This week, I am visiting the home of someone I care about. He has Parkinson’s disease and is in a bad way. I’ve only ever cared for a dozen people with advanced Parkinson’s – several of them in palliative care in the terminal phase of life. It’s tough. Patients with severe Parkinson’s need medication about six times a day. Not getting your dose on time or needing a different dose can have severe consequences. Grievously, Parkinson’s seems to particularly affect people who are punctual, moralistic, cautious and fastidious. My friend had none of those traits. He got the bastard anyway. Perhaps he’s like the lifelong non-smokers who get lung cancer.
Recently, my friend had a fall and was unable to get up. It was as if he was frozen in place. An ambulance took him to the hospital where he stayed for weeks while doctors in the neurological ward tried to optimise his medications. In this disease of severe unbalance, they worked to try to find a balance for him between the benefits of the medicine and its unwanted effects. In his case, this means finding a balance between being able to move and having psychotic episodes.
Anyone who has read Oliver Sacks’ impressive book, Awakenings or seen the Robin Williams movie will remember the miracle of Levodopa (or L-Dopa), the medication that keeps people with Parkinson’s disease moving. L-Dopa is an amino acid (a kind of protein) that the brain uses to produce neurotransmitters – the chemical substance of thought.

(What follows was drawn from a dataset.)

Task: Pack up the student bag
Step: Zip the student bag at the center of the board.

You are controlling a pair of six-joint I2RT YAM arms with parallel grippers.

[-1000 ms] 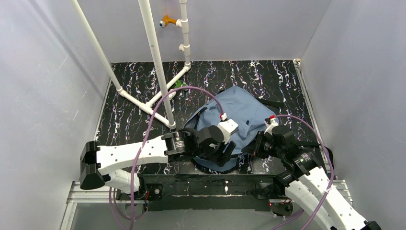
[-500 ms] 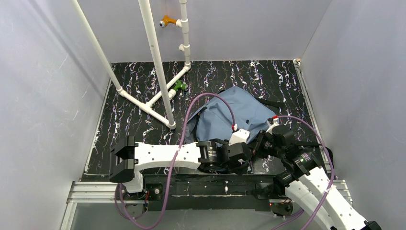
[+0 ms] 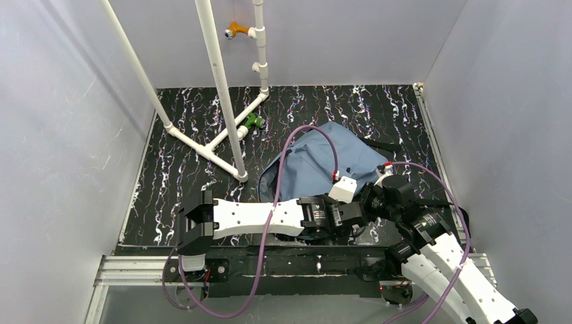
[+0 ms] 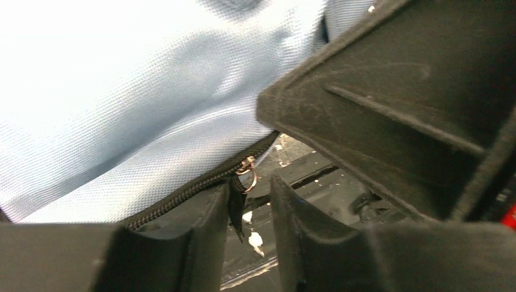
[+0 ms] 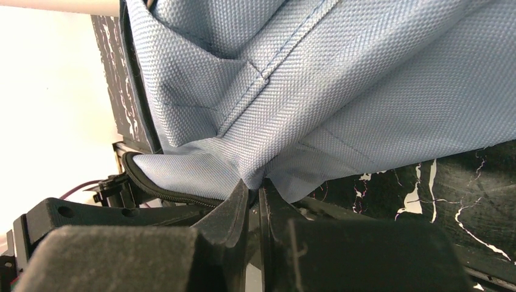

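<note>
The student bag [image 3: 322, 160], dusty-blue fabric with black zipper trim, lies on the black marbled table right of centre. My left gripper [image 3: 352, 213] reaches along the bag's near edge. In the left wrist view its jaws [image 4: 250, 210] stand a little apart, open, on either side of the black zipper pull [image 4: 237, 213] hanging from a metal ring [image 4: 247, 180]; the pull rests against the left finger. My right gripper [image 3: 370, 202] is beside it, shut on a pinched fold of the bag's blue fabric [image 5: 341, 91] at its lower edge [image 5: 254, 193].
A white pipe frame [image 3: 222, 101] rises from the table's back left, with a small green piece [image 3: 253, 121] at its foot. Grey walls close in three sides. The table's front rail [image 3: 297, 260] runs just under both grippers.
My left arm has swung right and forward, from over the bag's near left corner to its near edge beside the right gripper, and its jaws have narrowed. The right arm has not moved.
</note>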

In Sacks’ book, patients who had been moribund for decades were awoken by L-Dopa, hence the book’s name. Dr Sacks eloquently showed the wonder of it, as they came to life -- expressing their personalities and enjoying their bodies in a burst of potential energy like fruit blossoms sprouting on stark, thin branches.
However, the limitations of the medication form a dark subtext that may have become, for my friend, a full-blown tragedy. Dr Sacks’ patients froze up again or developed horrible jerking movements. We now know that the medication can cause severe problems, in particular the psychosis and paranoia some Parkinson’s patients develop. While we have become better at using L-Dopa and can buy people years of better quality life, we can no longer tell, over years, what terrible effects are those of the disease and what is an unwanted effect of the medicine.
Before the fall, my friend had some trouble walking. He also had odd ideas such as an obsessive notion that his daughter, an accountant, was cheating him. This was hard on his daughter. He would express his distress about this delusion to anyone who would listen. He even called the police once.
In a doctor’s hindsight, while my friend’s delusion was a cause of great sorrow to his daughter, it did make for a refreshing change from the more common Parkinson’s obsession: that one’s spouse is having an affair. I remember well a patient I cared for who was convinced that her husband was having affairs. She would describe it all in lurid, hateful detail. Her husband remained dedicated to her. He impressed me. His patience showed me an important dimension of love.
And this week, I am reminded of that lesson again by watching my friend’s family and friends. The scale of care he needs has suddenly grown in intensity and volume. His family rearranged the furniture. Some have rearranged their lives. They tried to source equipment to help him remain mobile, to help him remain clean and dignified. A dozen times a day they lift him -- in a difficult dance, encouraging his stiffened limbs to shuffle around – into the wheelchair, onto the recliner, onto the toilet, onto his bed.
Sitting with him, I politely ignore the struggle it takes him to eat. When he reaches for his cup, the agility and precision with which I can pick it up and hand it to him is a stark contrast. I find myself astonished by my grace. Confidingly, he whispers that the television has a camera in it. He is trying not to move his lips (because they are watching us) in a face already made wooden by disease. I find it difficult to understand him.
My friend’s delusions are real experiences to him – in his new reality in the hospital, he was being captured and taken away, tortured and traumatised, every night. When he whispered to his wife about one of these encounters and she explained that this was a symptom of the disease and the medication, he replied, ‘Yes, the doctor told me that.’
Eventually, his family has had no choice but to partially, gently accept some of his alternate reality. His hallucinations have improved since he came home. On a good day now he sees people and animals that aren’t there and is not afraid of them. The birds he sees in the house are different each day. To me they have cultural meaning. The raven travels alongside on the journey, keeping you safe, I tell him. The white bird is for peace and reassurance. I believe the stories I tell him.
He doesn’t know it, but he is a lucky man. He is at home, surrounded by the familiar life he helped to build. He even gets hugs and strokes (and help getting dressed and combing his hair) from that thieving accountant daughter of his. This is love.